Prologue

- M'entendez-vous? Faites du bruit ou n'importe quoi pour qu'on vous sorte de là.

Depuis une dizaine de minutes, cette voix répète la même chose. Je voudrais crier un appel à l'aide de mes lèvres fendues mais pourquoi le faire si je n'ai presque plus de raison de vivre? Sa tête est posée sur ma jambe droite, cloîtrée entre deux blocs. Je n'arrive pas à bouger et même si je le pouvais, je ne le ferais pas juste pour qu'il n'ait pas mal. De mes mains, j' essaie de protéger son corps meurtri contre l' empilement de pierres et des bouts de bois qui quelques minutes avant servaient d' encadrement pour les fenêtres.

- Ne t'en va pas stp, pleuré-je en voyant tout le mal qu'il a de garder les yeux ouverts.

Un rictus essaie de se former sur ses lèvres et ça a pour effet de m' arracher un sourire. Je ne sais pas d'où lui vient un tel courage mais depuis que je le connais, Gardy avait toujours été un homme fort. Dans les situations les plus difficiles, il s' était toujours dressé en un bouclier pour moi me répétant que rire d'un drame le rendait moins "dramatique" puisqu'à la fin tout s' arrangera. J'ai cru en cela pendant les trois merveilleuses années passées près de lui et même en ce moment, j' essaie de m'y accrocher me disant intérieurement qu'on finira par s'en sortir...ensemble.

Une nouvelle secousse me fait regretter ma dernière réflexion. Le mur contre lequel je m'étais appuyée vibre sous mon dos. Je ferme alors les yeux en couvrant sa tête de mon corps. C'est à ce moment que je voudrais hurler pour qu'on vienne nous sortir de là mais personne ne parviendrait à entendre ma voix enrouée à force d'avoir trop crié. D' ailleurs, ça doit être la pagaille dehors. Je panique face à notre impuissance. D'une main, je m'accroche au pied du lit qui ne se tient pas en place non plus.

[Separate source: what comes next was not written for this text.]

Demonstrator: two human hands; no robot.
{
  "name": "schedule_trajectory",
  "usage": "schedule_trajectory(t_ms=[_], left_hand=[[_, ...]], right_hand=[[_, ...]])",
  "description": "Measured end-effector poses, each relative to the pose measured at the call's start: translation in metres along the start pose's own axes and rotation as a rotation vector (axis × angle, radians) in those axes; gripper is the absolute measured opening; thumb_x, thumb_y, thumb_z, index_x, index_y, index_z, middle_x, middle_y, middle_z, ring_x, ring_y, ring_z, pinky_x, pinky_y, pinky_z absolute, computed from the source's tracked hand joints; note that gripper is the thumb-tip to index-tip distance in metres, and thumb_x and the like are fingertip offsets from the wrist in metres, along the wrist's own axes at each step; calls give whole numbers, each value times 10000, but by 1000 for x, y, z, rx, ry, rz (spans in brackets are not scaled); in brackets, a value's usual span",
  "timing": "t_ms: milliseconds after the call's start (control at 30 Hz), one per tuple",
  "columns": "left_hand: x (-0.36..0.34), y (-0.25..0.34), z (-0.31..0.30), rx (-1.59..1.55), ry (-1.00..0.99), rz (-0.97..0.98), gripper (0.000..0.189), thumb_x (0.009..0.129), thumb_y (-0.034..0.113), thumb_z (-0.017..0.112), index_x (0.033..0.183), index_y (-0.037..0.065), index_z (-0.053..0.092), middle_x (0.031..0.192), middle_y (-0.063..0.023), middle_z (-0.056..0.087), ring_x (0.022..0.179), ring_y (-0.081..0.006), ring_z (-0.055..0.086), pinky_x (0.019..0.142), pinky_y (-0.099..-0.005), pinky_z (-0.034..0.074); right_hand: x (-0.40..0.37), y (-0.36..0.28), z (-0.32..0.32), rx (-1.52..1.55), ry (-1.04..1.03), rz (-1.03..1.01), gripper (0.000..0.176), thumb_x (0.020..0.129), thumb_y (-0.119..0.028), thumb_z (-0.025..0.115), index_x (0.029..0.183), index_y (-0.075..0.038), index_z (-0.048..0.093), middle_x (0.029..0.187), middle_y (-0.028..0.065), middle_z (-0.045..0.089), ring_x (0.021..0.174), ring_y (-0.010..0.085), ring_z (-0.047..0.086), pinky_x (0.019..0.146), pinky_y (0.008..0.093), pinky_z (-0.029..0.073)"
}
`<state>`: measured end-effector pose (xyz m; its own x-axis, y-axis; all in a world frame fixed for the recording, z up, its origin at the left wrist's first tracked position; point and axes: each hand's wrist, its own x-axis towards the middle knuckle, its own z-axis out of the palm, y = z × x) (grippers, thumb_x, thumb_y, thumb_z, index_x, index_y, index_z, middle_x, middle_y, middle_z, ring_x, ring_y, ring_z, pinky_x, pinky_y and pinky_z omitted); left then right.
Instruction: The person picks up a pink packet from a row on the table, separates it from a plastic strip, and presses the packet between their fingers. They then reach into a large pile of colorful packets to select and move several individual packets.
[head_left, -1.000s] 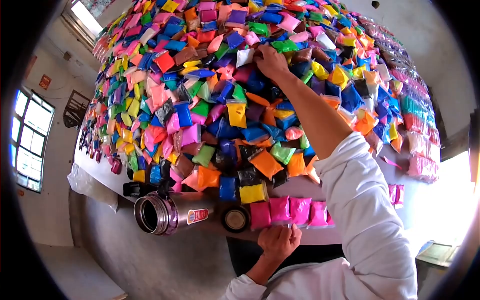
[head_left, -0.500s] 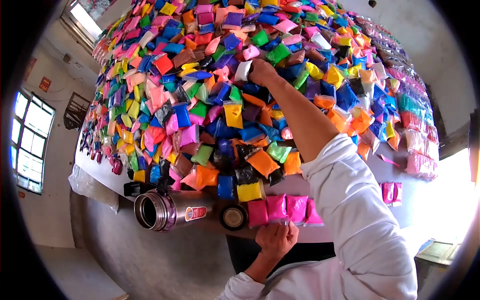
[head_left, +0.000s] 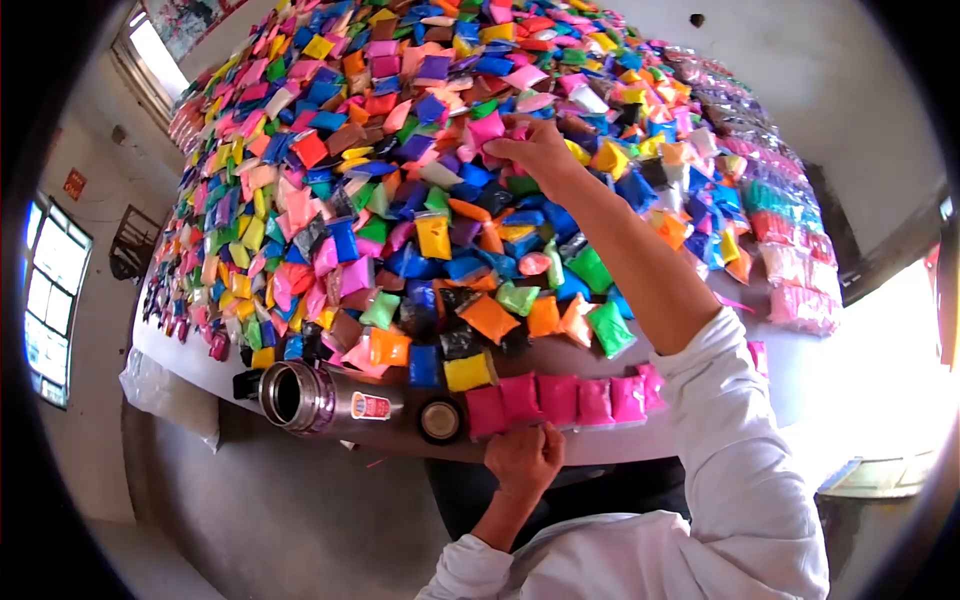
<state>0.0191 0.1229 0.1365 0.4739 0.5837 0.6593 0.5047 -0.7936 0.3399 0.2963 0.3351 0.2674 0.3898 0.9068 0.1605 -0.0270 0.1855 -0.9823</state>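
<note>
My right hand (head_left: 538, 152) reaches into a large heap of small colourful plastic packets (head_left: 410, 237). Its thumb and fingers are closed on a pink packet (head_left: 486, 128) in the upper middle of the heap. Along the table's front edge lies a row of magenta packets (head_left: 558, 399), side by side. Just below that row, my left hand (head_left: 524, 460) is curled closed near the edge. Whatever its fingers may hold is hidden. A yellow packet (head_left: 470, 371) lies behind the left end of the row.
An uncapped steel flask (head_left: 340, 400) lies on its side at the front left, beside a round black lid (head_left: 439, 420). Stacked clear bags of packets (head_left: 800, 265) line the table's right side. A whitish plastic bag (head_left: 170, 395) hangs by the left edge.
My right hand has gone from beside a white packet to hold a pink one. The view has shifted, and more of the magenta row shows. My left hand stays curled at the edge.
</note>
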Motion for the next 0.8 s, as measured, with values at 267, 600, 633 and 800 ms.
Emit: schedule_trajectory(t_ms=[267, 600, 633, 800], left_hand=[[-2, 2, -1, -25, 32, -20, 350, 786, 114, 647, 547, 101, 391, 520, -92, 426, 491, -328, 472, 476, -441, 345], [-23, 67, -13, -261, -80, -40, 271, 829, 77, 584, 602, 74, 436, 564, -73, 453, 570, -294, 486, 590, -404, 370], [-27, 80, -12, -333, -106, -14, 268, 828, 76, 584, 603, 71, 440, 568, -77, 452, 573, -301, 484, 591, -413, 373], [-95, 128, 4, -840, -927, -403, 367, 915, 328, 585, 746, 2, 582, 623, -134, 572, 572, -241, 546, 569, -350, 438]], right_hand=[[-209, -38, -73, -93, -89, 204, 201, 869, -228, 678, 869, -29, 652, 699, 22, 624, 618, 84, 557, 558, 239, 431], [-440, -15, -124, -706, 443, 306, 337, 722, -191, 761, 988, -15, 653, 851, 85, 628, 765, 196, 610, 714, 318, 487], [-446, -14, -120, -798, 481, 254, 360, 710, -199, 762, 1002, -20, 651, 897, 110, 628, 789, 240, 622, 732, 341, 491], [-452, -9, -134, -1011, 520, 194, 412, 710, -234, 760, 1054, -37, 646, 967, 151, 613, 860, 326, 615, 776, 391, 487]])
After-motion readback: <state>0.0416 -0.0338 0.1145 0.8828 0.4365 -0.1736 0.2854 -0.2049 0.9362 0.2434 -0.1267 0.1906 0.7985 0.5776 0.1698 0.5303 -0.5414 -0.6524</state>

Le lustre de la chambre tombe près de moi et mon coeur faillit s' arrêter. Le sol craque, j'essaie alors de bouger ma jambe qui s'en sort blessée pour me réfugier de l'autre côté de la pièce, traînant le corps de Gardy avec le peu de force que j'ai en essayant de garder mon équilibre. Les vibrations cessent d'un coup et je me rassois avec lui dans la même position qu' avant.

Je soupire en regardant ma robe de mariée toute baignée de notre sang et déchirée sur les côtés, tout comme sa veste que je viens de lui enlever pour stopper une hémorragie qu'il a au bras. J'avais tenu à ce qu'on passe notre lune de miel à cet hôtel alors que lui m' avait demandé de rentrer avec lui dans sa province natale à Jacmel. En ce moment, nous aurions été dans la maison faite de paille de sa grand-mère à l'abri de ces décombres. Mon entêtement m' avait toujours fait voir de toutes les couleurs. D'un regard pensif, je m' attarde sur cette alliance qu'il m' avait passée deux heures de cela. Pourquoi diable fallait-il que cette journée se termine comme ça?

- Lydia...sauve-toi, articule-t-il difficilement. Je ne...vais pas tenir... longtemps.

- Pour le meilleur et pour le pire, lui rappelé-je en caressant mon alliance.